On the upwelling-driven zonation of nitrogen, phytoplankton, and zooplankton in the eastern Great Australian Bight, Australia: A coupled physical-biological modelling study

This study uses a fully coupled physical-biological model to study nutrient enrichment and plankton dynamics in a seasonal coastal upwelling system. This upwelling system, located in the eastern Great Australian Bight, Australia, provides the feeding ground for a range of predatory species including tuna, sea lions, sharks, and whales. The biological model describes the interactions between dissolved nitrogen, phytoplankton, zooplankton, and detritus in response to changes in the physical environment predicted by a standard three-dimensional hydrodynamic model. This study tests a “zonation hypothesis” claiming that, in coastal upwelling systems, zones of maximum nitrogen, phytoplankton and zooplankton develop spatially separated along the coast due to the advective effect of coastal upwelling currents and biological delays in the formation of phytoplankton and zooplankton.
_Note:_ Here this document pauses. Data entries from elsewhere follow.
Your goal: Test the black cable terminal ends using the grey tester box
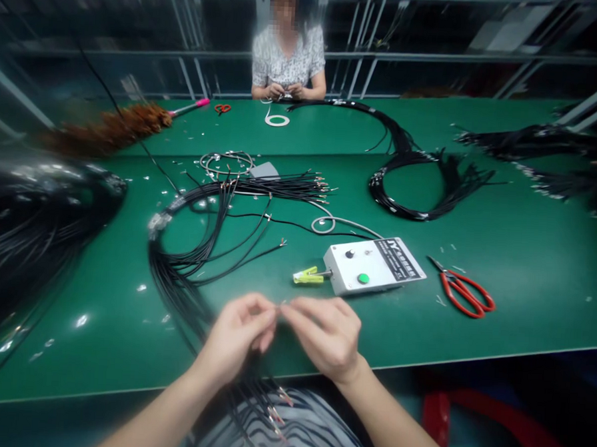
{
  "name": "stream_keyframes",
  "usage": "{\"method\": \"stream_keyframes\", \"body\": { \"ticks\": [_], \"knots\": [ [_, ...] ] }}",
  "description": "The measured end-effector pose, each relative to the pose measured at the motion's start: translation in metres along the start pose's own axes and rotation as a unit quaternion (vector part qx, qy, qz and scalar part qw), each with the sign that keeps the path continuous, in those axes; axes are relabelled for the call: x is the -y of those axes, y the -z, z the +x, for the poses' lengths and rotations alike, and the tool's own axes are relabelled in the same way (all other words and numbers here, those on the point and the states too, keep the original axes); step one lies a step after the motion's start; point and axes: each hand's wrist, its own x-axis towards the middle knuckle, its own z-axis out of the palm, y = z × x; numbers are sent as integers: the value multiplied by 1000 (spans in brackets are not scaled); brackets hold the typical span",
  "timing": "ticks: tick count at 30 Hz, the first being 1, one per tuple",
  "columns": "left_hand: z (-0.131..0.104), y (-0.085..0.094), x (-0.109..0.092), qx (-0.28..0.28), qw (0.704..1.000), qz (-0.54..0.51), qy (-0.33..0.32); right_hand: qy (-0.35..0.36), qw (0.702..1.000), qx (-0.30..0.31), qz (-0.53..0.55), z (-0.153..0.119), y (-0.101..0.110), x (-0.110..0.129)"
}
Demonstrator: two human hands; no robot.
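Close to the table's front edge, the fingertips of my left hand (246,324) and my right hand (325,331) almost meet in two pinches. Between them shows a small pale wire end (283,303), blurred and mostly covered by the fingers. A bundle of black cables (175,294) curves in from the left, passes beneath my left hand and hangs over the edge. Its stripped ends with coppery tips (278,416) lie over my striped clothing. Beyond my hands stands a white control box (376,264) with a green button, a knob and a yellow-green clip (308,275).
Red-handled cutters (468,292) lie at right. Coiled black cables (404,209) rest farther back, and a large cable heap (32,229) fills the left. Across the green table (526,275) sits a person (290,56) handling something small. A brown duster (118,127) lies back left.
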Motion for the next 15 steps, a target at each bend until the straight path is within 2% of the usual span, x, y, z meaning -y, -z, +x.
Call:
{"method": "stream_keyframes", "body": {
  "ticks": [3,4,6,8,10,13,15],
  "knots": [
    [0,-2,1,-24,1000,-2,-12,-3,998,31,45,-2,3,-2],
    [-1,-2,1,-29,999,-5,-14,-23,997,20,68,-3,3,-1],
    [-1,-3,2,-34,999,-9,-21,-119,984,-22,133,-4,-1,4],
    [-1,-3,3,-33,999,-5,-27,-257,939,-42,224,-3,-6,12],
    [-1,-2,6,-31,999,3,-32,-368,870,-19,328,1,-13,20],
    [-2,0,10,-29,999,19,-35,-440,783,-2,440,9,-23,31],
    [-2,1,13,-28,999,23,-38,-457,755,-34,469,13,-29,36]
  ]
}}
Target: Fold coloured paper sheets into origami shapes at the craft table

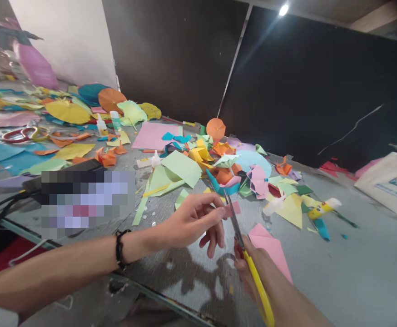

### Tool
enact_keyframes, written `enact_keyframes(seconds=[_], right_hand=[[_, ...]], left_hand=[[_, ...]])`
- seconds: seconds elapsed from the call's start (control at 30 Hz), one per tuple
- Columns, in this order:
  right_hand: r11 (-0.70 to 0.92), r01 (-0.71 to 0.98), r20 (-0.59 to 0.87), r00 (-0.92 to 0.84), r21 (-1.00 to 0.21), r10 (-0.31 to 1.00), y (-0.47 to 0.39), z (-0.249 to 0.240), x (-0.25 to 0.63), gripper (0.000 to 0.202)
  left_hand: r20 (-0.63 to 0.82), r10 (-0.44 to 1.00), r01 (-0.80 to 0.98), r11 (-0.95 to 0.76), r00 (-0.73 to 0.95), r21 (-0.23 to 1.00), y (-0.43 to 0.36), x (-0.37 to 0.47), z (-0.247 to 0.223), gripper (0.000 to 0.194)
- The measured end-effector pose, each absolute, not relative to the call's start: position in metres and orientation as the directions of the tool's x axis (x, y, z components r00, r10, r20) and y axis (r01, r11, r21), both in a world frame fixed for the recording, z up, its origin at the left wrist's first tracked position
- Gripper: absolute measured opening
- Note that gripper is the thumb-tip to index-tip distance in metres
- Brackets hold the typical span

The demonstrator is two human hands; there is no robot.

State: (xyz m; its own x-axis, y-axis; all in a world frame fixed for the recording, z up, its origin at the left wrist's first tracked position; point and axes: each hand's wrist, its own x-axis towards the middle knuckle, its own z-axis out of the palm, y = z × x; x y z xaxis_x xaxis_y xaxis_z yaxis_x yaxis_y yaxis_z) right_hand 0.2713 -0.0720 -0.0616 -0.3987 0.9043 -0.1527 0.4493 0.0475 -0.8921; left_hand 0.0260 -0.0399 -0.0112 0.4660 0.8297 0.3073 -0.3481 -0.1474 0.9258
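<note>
My left hand (198, 220) reaches in from the left above the table, a dark bracelet on its wrist. Its thumb and index finger pinch a small pink paper strip (234, 208). My right hand (253, 268) is wrapped round yellow-handled scissors (258, 281), whose blades point up and away. The blades cross the pink strip close to my left fingertips; whether they are cutting into it is too small to tell. Under and beside my right hand lies a larger pink sheet (270, 250) on the grey table.
Folded paper pieces and sheets (181, 168) cover the middle of the table (365, 268). A glue stick (324, 208) lies right, glue bottles (101, 125) further back. Red-handled scissors (16, 135) lie far left. A white bag (389, 181) is at the right, dark panels (304, 91) behind.
</note>
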Motion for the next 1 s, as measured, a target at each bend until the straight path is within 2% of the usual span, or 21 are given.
enact_keyframes(seconds=[0.33,0.7,0.83,1.0], right_hand=[[0.184,0.449,-0.032,-0.432,-0.874,0.901,-0.071,-0.069,0.275,0.038],[0.346,0.527,0.081,-0.461,-0.776,0.884,-0.067,-0.040,0.274,0.053],[0.388,0.569,0.079,-0.491,-0.725,0.867,-0.063,-0.022,0.270,0.041],[0.426,0.659,0.152,-0.431,-0.620,0.889,-0.046,-0.018,0.276,0.042]], left_hand=[[0.303,0.831,-0.352,-0.141,0.466,0.926,-0.041,0.026,-0.012,0.031],[0.299,0.848,-0.335,-0.155,0.438,0.929,-0.040,0.026,-0.011,0.032],[0.319,0.871,-0.373,-0.174,0.373,0.911,-0.039,0.026,-0.013,0.031],[0.370,0.897,-0.383,-0.263,0.240,0.886,-0.036,0.026,-0.012,0.033]])
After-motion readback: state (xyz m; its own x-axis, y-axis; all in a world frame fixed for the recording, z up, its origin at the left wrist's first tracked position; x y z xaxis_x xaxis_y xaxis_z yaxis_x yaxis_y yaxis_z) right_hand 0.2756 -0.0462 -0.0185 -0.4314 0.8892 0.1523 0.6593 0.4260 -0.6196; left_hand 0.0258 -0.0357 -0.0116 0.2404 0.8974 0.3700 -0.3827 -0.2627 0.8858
While the physical process of wind-driven coastal upwelling is well understood and predictable, several aspects of the biological response simulated in this study are surprising. (i) During the upwelling phase, maximum phytoplankton and zooplankton production occurs in shallower waters alongside the upwelling zone of maximum surface nitrogen. In this upwelling shadow, recycled nitrogen contributes the same amount as physical processes to the local nutrient flux. (ii) Conversely, physical effects offset most of the local phytoplankton growth in the upwelling zone. After wind relaxation, the shutdown of the upwelling process eventually also triggers phytoplankton blooms in this zone. (iii) Wind relaxation creates a narrow coastal countercurrent that operates to maintain the plankton biomass near the upwelling center. For these reasons, the zonation hypothesis does not hold for the coastal upwelling system studied in this work.